Although AI’s environmental impact cannot be disregarded, some use cases of the technology may actually help address the climate crisis. Cities are now looking to add AI into operations, but they have already been working to reduce landfill waste through technology.
Last month, the city of Centerville, Ohio — a suburb of Dayton — launched an AI-powered program aiming to address and reduce recycling contamination. The pilot is using camera-based technology to identify contamination amongst the contents of recycling carts, in real time. Items that do not meet local recycling guidelines are flagged. Then, the city can contact residents with a personalized notecard offering guidance to mitigate future errors.
The city will evaluate the AI system’s impact, leveraging data to inform future program improvements.
Centerville is not alone in using AI technology this way; San Francisco announced the deployment of three installations of Oscar Sort, a zero-waste AI recycling assistant, at the city’s Ferry Building in May to support its zero-waste goals. This builds on the tool's deployment at the Exploratorium.
“[T]he Ferry Building sees thousands of people from all around the Bay Area and beyond passing through its doors each day — many of whom are unfamiliar with SF's three-bin system,” Joseph Piasecki, the San Francisco Environment Department’s public affairs and policy coordinator, said via email.
The technology identifies the materials users are going to discard and informs them of the correct bin to use — compost, recycling, or landfill. If users make a mistake, Oscar informs them; some users have even reached in and re-sorted an item upon Oscar’s prompting, Piasecki said.
Intuitive AI, the creator of Oscar Sort, shared the video below of the technology in action, demonstrating how users can scan their item to receive disposal instructions.
The system even engages users by gamifying the recycling experience, giving them the chance to play trivia and even offering rewards for proper waste disposal.
The Oscar Sort system is instructed and programmed to recognize items common to San Francisco and categorize them under one of these three labels, Piasecki said.

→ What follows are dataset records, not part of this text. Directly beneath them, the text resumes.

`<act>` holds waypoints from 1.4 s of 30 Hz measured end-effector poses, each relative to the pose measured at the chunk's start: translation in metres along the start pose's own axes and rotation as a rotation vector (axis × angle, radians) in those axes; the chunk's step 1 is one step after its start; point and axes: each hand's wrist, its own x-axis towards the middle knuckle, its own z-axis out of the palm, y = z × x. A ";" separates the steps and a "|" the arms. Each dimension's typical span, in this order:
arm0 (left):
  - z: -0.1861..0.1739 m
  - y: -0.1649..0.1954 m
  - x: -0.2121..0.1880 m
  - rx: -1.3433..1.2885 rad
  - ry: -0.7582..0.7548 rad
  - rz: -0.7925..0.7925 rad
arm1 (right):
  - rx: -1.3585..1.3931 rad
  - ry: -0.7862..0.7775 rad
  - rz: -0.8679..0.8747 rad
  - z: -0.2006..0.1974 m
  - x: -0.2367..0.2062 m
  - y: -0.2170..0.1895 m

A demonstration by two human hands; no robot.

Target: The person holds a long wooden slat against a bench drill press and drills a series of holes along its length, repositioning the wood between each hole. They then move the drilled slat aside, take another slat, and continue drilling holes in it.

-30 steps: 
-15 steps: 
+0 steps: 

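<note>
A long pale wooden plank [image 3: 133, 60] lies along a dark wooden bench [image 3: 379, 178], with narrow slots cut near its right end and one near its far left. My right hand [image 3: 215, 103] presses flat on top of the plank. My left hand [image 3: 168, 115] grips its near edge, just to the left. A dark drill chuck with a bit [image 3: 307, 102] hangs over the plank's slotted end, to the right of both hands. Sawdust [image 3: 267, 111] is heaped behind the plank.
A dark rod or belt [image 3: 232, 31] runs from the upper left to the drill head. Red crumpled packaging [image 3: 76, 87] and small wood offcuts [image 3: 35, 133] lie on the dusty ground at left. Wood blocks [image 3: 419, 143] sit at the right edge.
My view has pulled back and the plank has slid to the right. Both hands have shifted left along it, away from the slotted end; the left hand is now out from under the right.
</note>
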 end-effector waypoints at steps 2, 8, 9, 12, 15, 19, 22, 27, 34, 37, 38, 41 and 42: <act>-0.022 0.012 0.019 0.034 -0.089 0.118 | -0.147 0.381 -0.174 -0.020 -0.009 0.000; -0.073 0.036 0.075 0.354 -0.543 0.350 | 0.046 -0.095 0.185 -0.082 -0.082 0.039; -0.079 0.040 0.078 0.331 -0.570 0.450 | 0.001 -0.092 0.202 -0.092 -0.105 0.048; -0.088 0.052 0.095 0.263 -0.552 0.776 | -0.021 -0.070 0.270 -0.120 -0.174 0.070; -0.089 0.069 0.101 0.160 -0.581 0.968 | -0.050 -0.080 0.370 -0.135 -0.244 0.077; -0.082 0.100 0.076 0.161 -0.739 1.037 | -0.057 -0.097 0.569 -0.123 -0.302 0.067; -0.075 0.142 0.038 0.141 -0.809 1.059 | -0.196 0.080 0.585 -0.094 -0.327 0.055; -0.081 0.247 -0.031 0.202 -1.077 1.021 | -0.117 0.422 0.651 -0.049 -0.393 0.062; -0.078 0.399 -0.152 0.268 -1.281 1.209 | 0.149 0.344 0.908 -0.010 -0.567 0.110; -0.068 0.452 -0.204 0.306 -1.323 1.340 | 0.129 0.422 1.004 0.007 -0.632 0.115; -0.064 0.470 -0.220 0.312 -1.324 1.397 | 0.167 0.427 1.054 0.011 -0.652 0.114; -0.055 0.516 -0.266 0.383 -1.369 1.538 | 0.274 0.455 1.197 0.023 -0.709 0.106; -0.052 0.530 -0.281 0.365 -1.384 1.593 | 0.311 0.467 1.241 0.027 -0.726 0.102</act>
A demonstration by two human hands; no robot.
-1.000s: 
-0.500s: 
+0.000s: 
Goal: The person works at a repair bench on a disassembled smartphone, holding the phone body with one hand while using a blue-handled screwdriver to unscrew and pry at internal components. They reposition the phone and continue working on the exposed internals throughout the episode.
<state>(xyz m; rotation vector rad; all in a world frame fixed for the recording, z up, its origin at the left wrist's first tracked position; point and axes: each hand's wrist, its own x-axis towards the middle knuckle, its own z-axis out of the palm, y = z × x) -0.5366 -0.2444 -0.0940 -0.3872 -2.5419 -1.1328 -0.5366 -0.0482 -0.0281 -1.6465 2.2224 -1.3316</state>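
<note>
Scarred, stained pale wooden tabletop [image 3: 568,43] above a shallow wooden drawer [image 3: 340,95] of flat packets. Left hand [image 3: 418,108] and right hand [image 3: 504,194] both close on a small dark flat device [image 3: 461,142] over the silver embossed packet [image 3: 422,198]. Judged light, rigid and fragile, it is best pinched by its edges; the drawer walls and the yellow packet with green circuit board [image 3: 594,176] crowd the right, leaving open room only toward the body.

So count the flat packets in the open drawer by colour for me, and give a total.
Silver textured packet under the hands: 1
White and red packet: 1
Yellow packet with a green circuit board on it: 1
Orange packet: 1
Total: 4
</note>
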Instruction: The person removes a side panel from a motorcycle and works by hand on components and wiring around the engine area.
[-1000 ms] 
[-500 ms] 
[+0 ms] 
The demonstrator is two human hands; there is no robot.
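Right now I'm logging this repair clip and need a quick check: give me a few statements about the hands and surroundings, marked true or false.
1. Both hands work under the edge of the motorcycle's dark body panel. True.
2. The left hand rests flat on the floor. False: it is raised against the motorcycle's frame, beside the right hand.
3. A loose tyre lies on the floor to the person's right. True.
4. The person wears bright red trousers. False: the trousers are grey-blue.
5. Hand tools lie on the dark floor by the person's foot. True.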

The programming is stored on a thumb drive and the machine’s camera is aimed low to protect people’s privacy from facial scanning, which sometimes can pose risks.
Notably, while generative AI requires significant amounts of energy, Piasecki emphasized that there is no immediate generative AI component happening at these stations, therefore requiring “far less energy.”
The ultimate goal is to improve sorting and minimize the contamination of recycled and composted materials. The technology’s impact in the city will be made evident based upon public locations’ refuse audits and feedback from the city’s refuse hauler, Recology, Piasecki said.
The implementation’s focus is on educating residents and using innovation to reduce landfill waste. In this case, he said, assistive AI contributes to making the experience of waste disposal “interactive, fun, and relevant” for San Franciscans.
“We would encourage other cities to explore any resources that would help achieve their zero-waste goals,” Piasecki said.